New Colors of Summer

I have been interested in color effects for awhile. The next film will have some interesting use of color. Not sure just what yet, but something to make the visual component more compelling and aid in communicating the mood of the story. Towards that end, I’ve been playing with Nudged to see if I can find a color pallet I like.

Nudged in it’s original release form has fairly bright and balanced colors with skin tones that are full and rich. See the photo below. The film, Mr. Turner, is based on the life of the painter, Joseph Mallord William Turner, and the filmmakers used the colors of his paintings for the palette of the film. I used an idea from Mr. Turner for color balancing in Nudged. Turner (the painter) used warm yellow in his highlights and a blue teal in the shadows. These were Turner’s two complementary colors. I used these two colors with my color grading software to adjust the color in many scenes.
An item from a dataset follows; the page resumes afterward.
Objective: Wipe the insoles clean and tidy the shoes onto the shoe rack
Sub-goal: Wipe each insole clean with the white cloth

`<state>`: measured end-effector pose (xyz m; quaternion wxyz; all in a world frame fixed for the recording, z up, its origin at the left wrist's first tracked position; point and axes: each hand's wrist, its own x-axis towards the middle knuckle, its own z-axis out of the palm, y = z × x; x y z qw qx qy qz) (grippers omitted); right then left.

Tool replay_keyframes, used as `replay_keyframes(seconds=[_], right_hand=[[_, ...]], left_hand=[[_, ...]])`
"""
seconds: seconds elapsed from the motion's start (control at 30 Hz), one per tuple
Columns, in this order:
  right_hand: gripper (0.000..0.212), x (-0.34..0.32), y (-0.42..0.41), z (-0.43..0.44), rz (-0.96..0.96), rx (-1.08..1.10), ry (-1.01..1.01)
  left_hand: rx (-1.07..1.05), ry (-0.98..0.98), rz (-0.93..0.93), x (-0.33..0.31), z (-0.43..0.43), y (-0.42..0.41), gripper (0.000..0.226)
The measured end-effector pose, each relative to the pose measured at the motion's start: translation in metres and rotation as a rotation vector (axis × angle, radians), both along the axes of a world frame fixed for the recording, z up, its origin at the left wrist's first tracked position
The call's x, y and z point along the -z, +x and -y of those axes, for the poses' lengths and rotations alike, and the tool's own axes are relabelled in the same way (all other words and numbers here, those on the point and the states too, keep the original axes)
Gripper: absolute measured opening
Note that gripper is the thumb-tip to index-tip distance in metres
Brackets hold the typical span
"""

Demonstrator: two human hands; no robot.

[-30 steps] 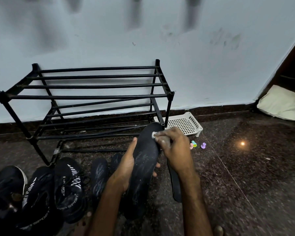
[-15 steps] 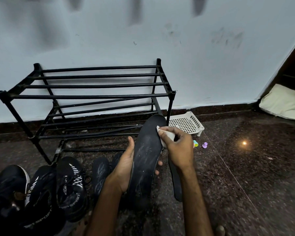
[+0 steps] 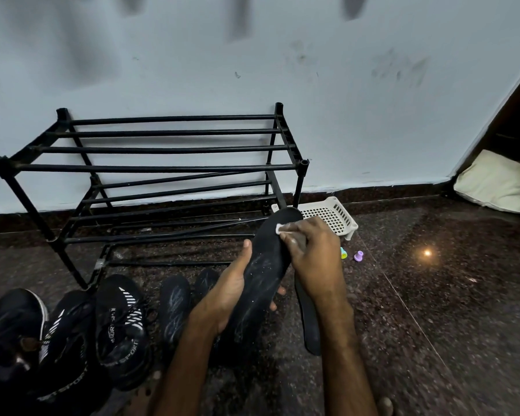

Nudged as originally released in May 2015

One film that has attracted me for it’s use of color has been The Illusionist. For The Illusionist they sought to imitate an early color process called Autochrome. The Autochrome photographic process created pictures that had a limited color palette with increased dark areas and a sort of warm sepia tint. This process lacks the ability to capture reds and saturated blues, but it produces nice shades of pink and violet, as well as prominent orange and pale cyan colors. Images are also pixelated due to the nature of the process resulting in a soft focus effect. I did not want to make the images in Nudged fuzzy but I did try an experiment to tint Nudged to sort of match The Illusionist. The result of this is below.


Attempt to simulate the Autochrome color process

The above image has a slight pink/orange cast to it. That’s about all I could do to approximate an Autochrome image. Attempts to produce deeper blacks and match the coloration of an Autochrome image just never worked out.

The final experiment was to simulate the “bleach bypass” used when developing film. This process, with film, results in deeper blacks, muted colors and over exposed skies. One can simulate this process by making a B&W copy of the color digital file and then laying that B&W copy on top of the color original. By varying the transparency of the B&W copy, the degree of color can be varied. I used about 30% transparency and achieved an effect that has less intense colors and a slight push towards blue.